Overview
- Owner: Tobu Railway
- Locale: Tokyo
- Termini: Kami-Itabashi; Grant Heights;
- Stations: 3

Service
- Type: Heavy rail

History
- Opened: 1943
- Closed: 22 July 1959

Technical
- Line length: 6.3 km (3.9 mi)
- Track gauge: 1,067 mm (3 ft 6 in)
- Electrification: Not electrified

= Tōbu Keishi Line =

Former freight railway line in Tokyo, Japan

The Tōbu Keishi Line (東武啓志線, Tōbu Keishi-sen) was a 6.3 km freight railway line operated by Tobu Railway, which ran from Kami-Itabashi Station on the Tōbu Tōjō Line, initially to a Japanese Army arsenal depot in modern-day Hikarigaoka.

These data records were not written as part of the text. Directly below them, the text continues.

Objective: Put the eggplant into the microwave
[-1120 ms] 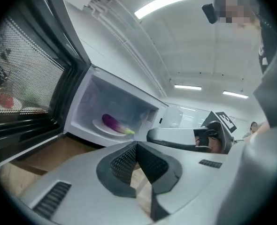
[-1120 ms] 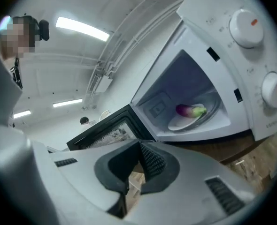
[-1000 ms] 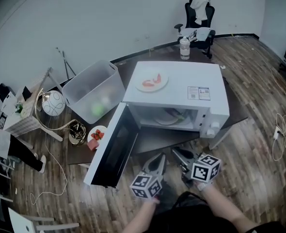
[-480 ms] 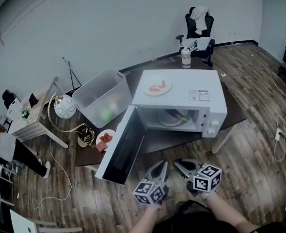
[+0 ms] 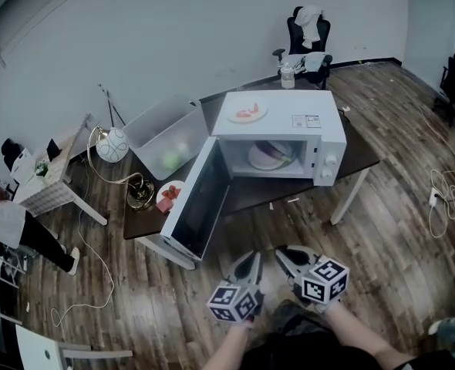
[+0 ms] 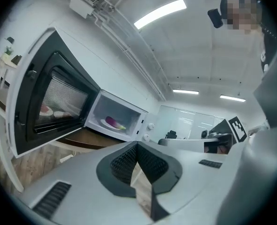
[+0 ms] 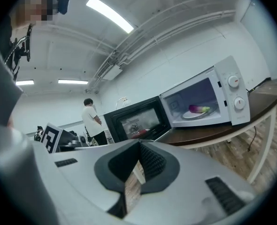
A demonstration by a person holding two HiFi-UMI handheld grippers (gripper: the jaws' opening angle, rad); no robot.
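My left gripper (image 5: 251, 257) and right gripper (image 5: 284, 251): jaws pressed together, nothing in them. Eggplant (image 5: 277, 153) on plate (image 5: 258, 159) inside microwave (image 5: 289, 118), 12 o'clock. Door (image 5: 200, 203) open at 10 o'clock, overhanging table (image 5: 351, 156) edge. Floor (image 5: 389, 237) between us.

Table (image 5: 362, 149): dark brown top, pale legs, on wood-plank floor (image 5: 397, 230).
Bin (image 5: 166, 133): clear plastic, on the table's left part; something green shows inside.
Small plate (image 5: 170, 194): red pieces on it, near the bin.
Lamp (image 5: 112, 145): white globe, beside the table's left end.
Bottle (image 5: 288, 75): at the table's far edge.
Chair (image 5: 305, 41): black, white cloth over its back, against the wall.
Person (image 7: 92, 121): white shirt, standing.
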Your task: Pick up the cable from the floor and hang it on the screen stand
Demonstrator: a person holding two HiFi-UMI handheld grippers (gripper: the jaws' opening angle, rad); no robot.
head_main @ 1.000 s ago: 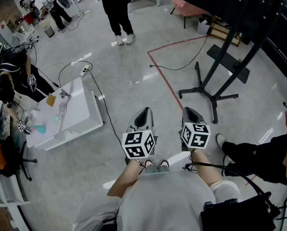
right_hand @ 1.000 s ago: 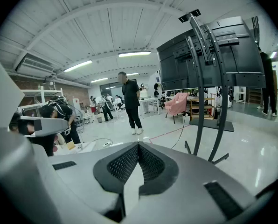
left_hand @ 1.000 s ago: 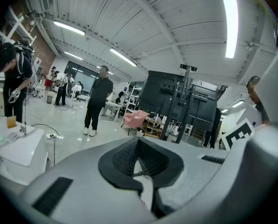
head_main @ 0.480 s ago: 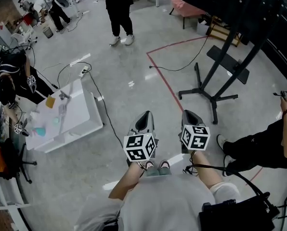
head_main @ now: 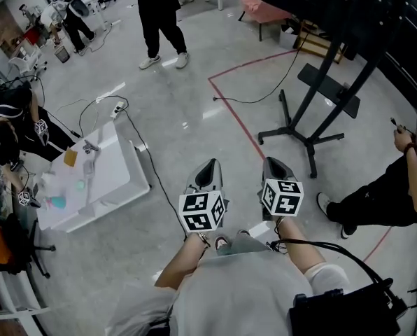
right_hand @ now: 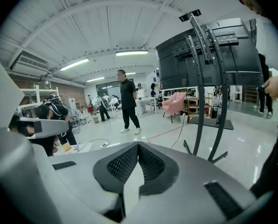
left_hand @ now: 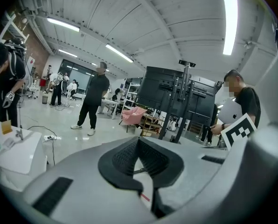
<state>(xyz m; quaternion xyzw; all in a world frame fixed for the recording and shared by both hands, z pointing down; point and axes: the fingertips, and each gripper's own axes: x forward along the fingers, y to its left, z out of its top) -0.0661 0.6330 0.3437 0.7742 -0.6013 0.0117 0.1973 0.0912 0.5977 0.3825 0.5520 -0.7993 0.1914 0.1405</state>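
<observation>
A thin black cable lies on the grey floor, running from a loose end near the red tape line toward the black screen stand. My left gripper and right gripper are held side by side in front of me, short of both and well above the floor. Each is shut with nothing between its jaws. In the right gripper view the right gripper points at the stand and the cable. In the left gripper view the left gripper has the stand ahead to the right.
A low white table with small items stands left, and a second cable runs from a power strip along its edge. A person in black stands ahead. Another person is at the right beside the stand's legs.
The standing person in black has stepped to the left. Both grippers have edged forward a little, still shut. The person at the right has shifted an arm and a leg.
</observation>
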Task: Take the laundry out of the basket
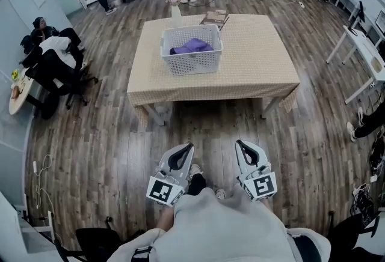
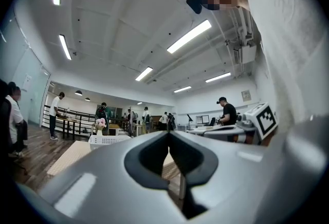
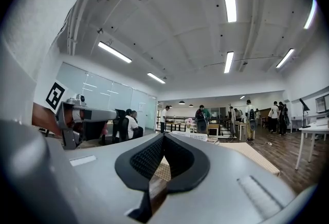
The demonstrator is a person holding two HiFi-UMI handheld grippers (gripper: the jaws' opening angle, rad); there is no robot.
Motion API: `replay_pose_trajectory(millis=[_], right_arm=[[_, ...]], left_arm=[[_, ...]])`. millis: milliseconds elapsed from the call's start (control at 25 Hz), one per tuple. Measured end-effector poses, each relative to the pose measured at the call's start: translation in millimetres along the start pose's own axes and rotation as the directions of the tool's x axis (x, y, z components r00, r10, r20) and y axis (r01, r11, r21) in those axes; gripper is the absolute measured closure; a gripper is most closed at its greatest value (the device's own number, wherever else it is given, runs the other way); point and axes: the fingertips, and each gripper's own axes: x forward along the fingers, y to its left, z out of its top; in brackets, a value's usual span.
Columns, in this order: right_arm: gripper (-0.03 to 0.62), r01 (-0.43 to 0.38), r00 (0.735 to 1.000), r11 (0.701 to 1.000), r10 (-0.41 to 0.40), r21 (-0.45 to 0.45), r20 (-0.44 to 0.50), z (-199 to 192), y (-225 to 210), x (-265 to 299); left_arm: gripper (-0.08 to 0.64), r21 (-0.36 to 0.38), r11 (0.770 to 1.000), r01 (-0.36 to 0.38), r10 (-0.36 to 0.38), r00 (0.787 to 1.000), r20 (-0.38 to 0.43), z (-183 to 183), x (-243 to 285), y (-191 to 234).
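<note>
Screening purple laundry [image 1: 192,45], the basket [image 1: 191,62] perhaps hides more.

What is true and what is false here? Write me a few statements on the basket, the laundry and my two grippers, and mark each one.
1. The purple laundry lies inside the white basket. True.
2. The basket stands on the floor beside the table. False: it stands on the table, on the checked cloth.
3. The left gripper and the right gripper are both shut, with nothing between their fingers. True.
4. The left gripper is touching the basket. False: both grippers are over the wooden floor, short of the table's near edge.
5. A vase of flowers stands at the table's far edge, beyond the basket. True.
</note>
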Motion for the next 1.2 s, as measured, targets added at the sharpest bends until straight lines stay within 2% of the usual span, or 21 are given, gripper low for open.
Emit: replay_pose_trajectory(millis=[240, 400, 600, 880, 1000, 1200], right_arm=[[0.595, 0.037, 0.999, 0.998, -0.036, -0.048, 0.017, 20.4, -12.7, 91.4], [0.595, 0.051, 0.998, 0.998, -0.050, -0.041, 0.044, 38.9, -16.2, 142.0], [0.595, 0.032, 0.999, 0.995, -0.029, -0.092, 0.027, 36.9, 5.7, 193.0], [0.595, -0.009, 0.998, 0.996, 0.004, -0.084, -0.058, 18.8, 25.5, 222.2], [0.595, 0.006, 1.000, 0.998, -0.007, -0.058, -0.027, 18.9, 17.5, 230.4], [0.595, 0.044, 0.998, 0.999, -0.045, -0.011, -0.037, 4.8, -4.0, 238.1]], left_arm=[[0.551, 0.042, 0.999, -0.006, 0.004, 0.998, 0.065, 11.3, 32.6, 78.7], [0.551, 0.046, 0.999, -0.008, 0.005, 0.999, 0.050, 16.5, 42.5, 129.2], [0.551, 0.054, 0.999, 0.001, -0.004, 0.998, 0.066, 15.8, 51.9, 187.9], [0.551, 0.026, 0.999, 0.029, -0.030, 0.999, 0.038, 2.0, 69.3, 217.8], [0.551, 0.028, 0.999, 0.038, -0.039, 0.999, 0.023, -3.5, 79.7, 224.2], [0.551, -0.001, 0.999, 0.051, -0.051, 0.999, 0.005, -18.0, 97.9, 230.7]])
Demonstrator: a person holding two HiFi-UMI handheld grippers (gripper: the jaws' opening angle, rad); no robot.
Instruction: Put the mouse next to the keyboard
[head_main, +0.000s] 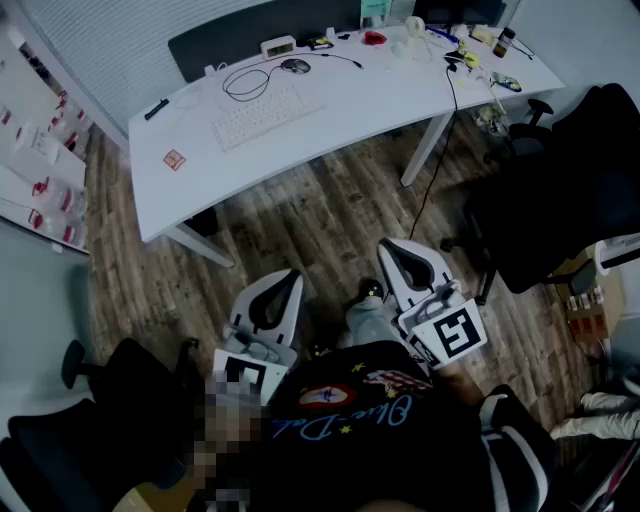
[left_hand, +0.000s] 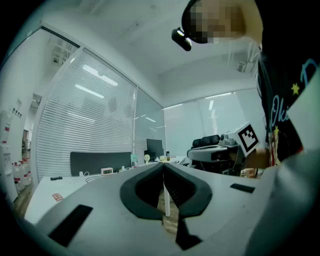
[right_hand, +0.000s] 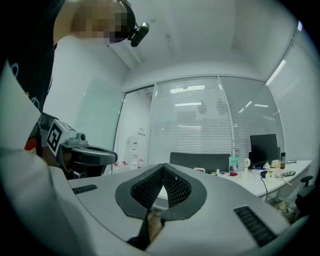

Following the arrival of US military forces immediately after World War 2, the area was converted to the Grant Heights housing complex (in present-day Hikarigaoka in Tokyo, Japan). The line was named in 1946 after Hugh Boyd Casey, the project engineer for Grant Heights.

The line opened in 1943 as a freight-only line, and following the opening of Grant Heights, a passenger service was introduced in December 1947, with through services operated to and from the Tojo Line terminus at Ikebukuro, but ceased in February 1948. The line closed on 22 July 1959.